> **REQUIRED WORK**
Among the lines of the listing below, retype exactly those from the one containing "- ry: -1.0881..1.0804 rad" through the one containing "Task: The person", both included. Do not include pictures.

+++

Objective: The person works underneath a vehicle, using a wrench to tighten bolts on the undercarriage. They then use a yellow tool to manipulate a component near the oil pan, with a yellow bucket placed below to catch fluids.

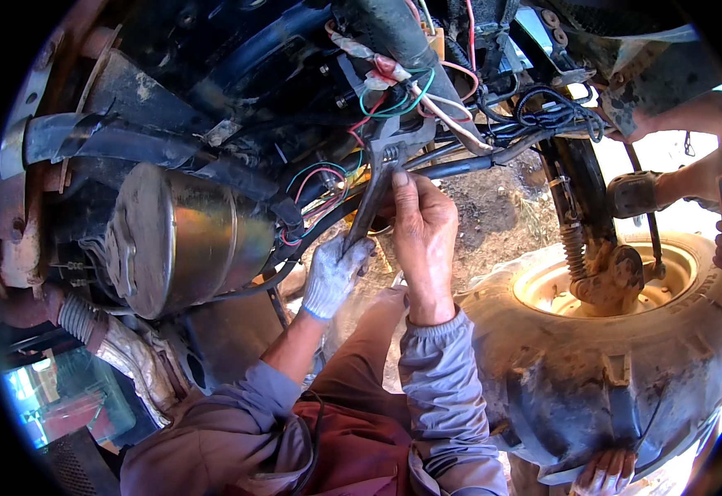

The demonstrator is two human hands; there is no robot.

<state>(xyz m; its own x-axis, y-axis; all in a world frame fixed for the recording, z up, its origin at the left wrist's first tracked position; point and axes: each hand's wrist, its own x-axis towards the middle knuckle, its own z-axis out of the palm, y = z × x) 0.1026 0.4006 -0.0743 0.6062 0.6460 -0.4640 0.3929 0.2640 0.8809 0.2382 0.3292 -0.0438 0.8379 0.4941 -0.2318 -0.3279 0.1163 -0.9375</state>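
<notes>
Fingers of the white-gloved left hand [333,273] wrap the dark-steel adjustable wrench [370,208] right of the scuffed metal canister [200,240], bare right hand [424,223] gripping nearer the tool's head, whose bite, hard to see, I'd seat squarely.

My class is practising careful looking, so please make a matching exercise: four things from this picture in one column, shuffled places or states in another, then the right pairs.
Column one
1. The person's left hand
2. Adjustable wrench
3. Metal cylinder
4. Large tyre

Column two
A. At the picture's right, chunky-treaded
B. Slanting, head end uppermost
C. Gloved
D. At the picture's left, rounded and shiny

Pairs: 1-C, 2-B, 3-D, 4-A
</notes>
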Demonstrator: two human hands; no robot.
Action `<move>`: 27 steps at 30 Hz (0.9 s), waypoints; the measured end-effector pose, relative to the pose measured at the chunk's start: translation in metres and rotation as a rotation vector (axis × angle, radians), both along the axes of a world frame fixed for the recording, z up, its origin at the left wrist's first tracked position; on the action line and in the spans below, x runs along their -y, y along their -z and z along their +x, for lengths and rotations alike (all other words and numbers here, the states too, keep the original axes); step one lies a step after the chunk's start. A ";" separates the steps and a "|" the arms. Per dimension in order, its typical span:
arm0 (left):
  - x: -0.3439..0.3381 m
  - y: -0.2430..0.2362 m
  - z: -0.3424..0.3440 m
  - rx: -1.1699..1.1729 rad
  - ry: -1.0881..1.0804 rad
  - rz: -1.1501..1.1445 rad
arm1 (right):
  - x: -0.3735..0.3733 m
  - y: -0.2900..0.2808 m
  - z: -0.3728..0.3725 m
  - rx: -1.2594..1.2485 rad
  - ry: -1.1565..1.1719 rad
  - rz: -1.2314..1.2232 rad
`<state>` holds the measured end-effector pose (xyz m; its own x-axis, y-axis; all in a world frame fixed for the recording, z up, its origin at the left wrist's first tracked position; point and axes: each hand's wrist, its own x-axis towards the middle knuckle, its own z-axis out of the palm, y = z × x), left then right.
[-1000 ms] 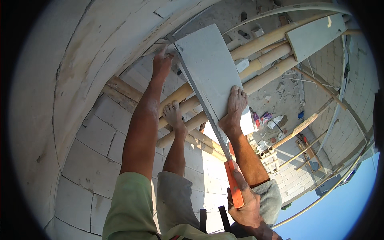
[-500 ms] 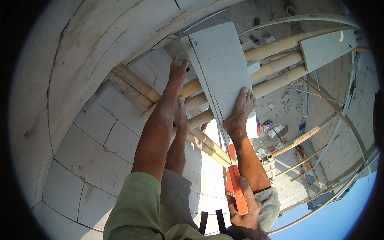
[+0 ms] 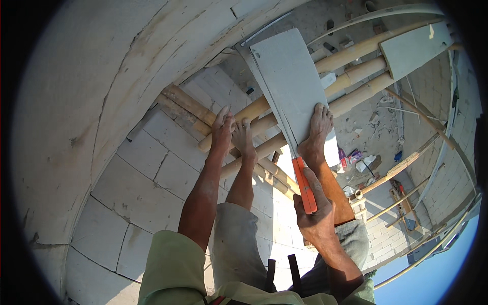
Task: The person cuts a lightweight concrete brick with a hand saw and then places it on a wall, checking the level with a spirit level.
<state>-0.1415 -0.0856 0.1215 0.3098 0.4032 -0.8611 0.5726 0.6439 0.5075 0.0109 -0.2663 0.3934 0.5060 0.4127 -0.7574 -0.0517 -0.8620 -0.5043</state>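
Note:
In my right hand [image 3: 316,217] is the orange handle of a hand saw [image 3: 304,187], with fingers wrapped round it. Its grey blade runs away from me along the left long edge of a pale lightweight concrete block [image 3: 292,76]; how deep it sits I cannot tell. My bare right foot [image 3: 317,129] presses on the near right part of the block. My dusty left hand [image 3: 222,128] is off the block, fingers stretched out with nothing seen in them, beside my left foot [image 3: 244,136] over the bamboo poles.
Bamboo poles [image 3: 361,99] run under the block, high above a littered ground. Another flat board [image 3: 414,48] lies on them at right. A block wall [image 3: 91,101] rises close on my left. Rubble and coloured bags [image 3: 351,158] lie below.
My left hand has come back toward me from the block's far left corner to beside my left foot. My right hand has pushed the saw handle forward, toward the block.

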 end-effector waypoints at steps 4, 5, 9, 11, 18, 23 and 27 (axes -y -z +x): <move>0.006 -0.010 -0.012 -0.027 -0.016 -0.053 | -0.008 -0.002 0.003 -0.082 0.151 -0.004; 0.009 -0.008 -0.010 -0.053 -0.032 -0.066 | -0.012 -0.001 0.004 -0.078 0.153 -0.002; 0.034 0.011 0.018 0.001 -0.123 -0.212 | -0.038 0.030 0.014 -0.010 0.094 -0.011; 0.046 0.021 0.038 0.011 -0.208 -0.245 | -0.048 0.058 0.017 0.003 0.070 -0.028; 0.015 0.021 0.061 0.055 -0.188 -0.098 | -0.024 0.026 0.000 0.121 0.050 0.044; -0.045 0.020 0.069 0.023 -0.105 0.005 | -0.033 0.025 0.020 -0.092 0.059 -0.201; -0.053 0.012 0.087 0.061 -0.068 0.105 | -0.069 0.114 0.034 0.022 -0.002 -0.073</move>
<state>-0.0542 -0.0330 0.1092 0.3294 0.5119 -0.7934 0.4956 0.6215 0.6067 0.0447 -0.1968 0.2794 0.5221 0.3578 -0.7742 -0.0398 -0.8965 -0.4412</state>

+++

> **SOLUTION TO THIS TASK**
  - ry: -1.0881..1.0804 rad
  - rz: -1.1501..1.1445 rad
arm1 (right):
  - x: -0.3735..0.3733 m
  - y: -0.2900..0.2808 m
  - z: -0.3728..0.3725 m
  - rx: -1.2594..1.2485 rad
  - ry: -1.1565..1.1719 rad
  - rz: -1.2314..1.2232 rad
`<state>` holds the measured end-effector pose (xyz m; its own x-axis, y-axis; all in a world frame fixed for the recording, z up, its origin at the left wrist's first tracked position; point and axes: each hand's wrist, its own x-axis towards the middle knuckle, its own z-axis out of the palm, y = z × x), left then right.
[-1000 ms] 
[-500 ms] 
[+0 ms] 
Task: The person cuts a lightweight concrete brick with a hand saw and then places it on a wall, checking the level with a spirit level.

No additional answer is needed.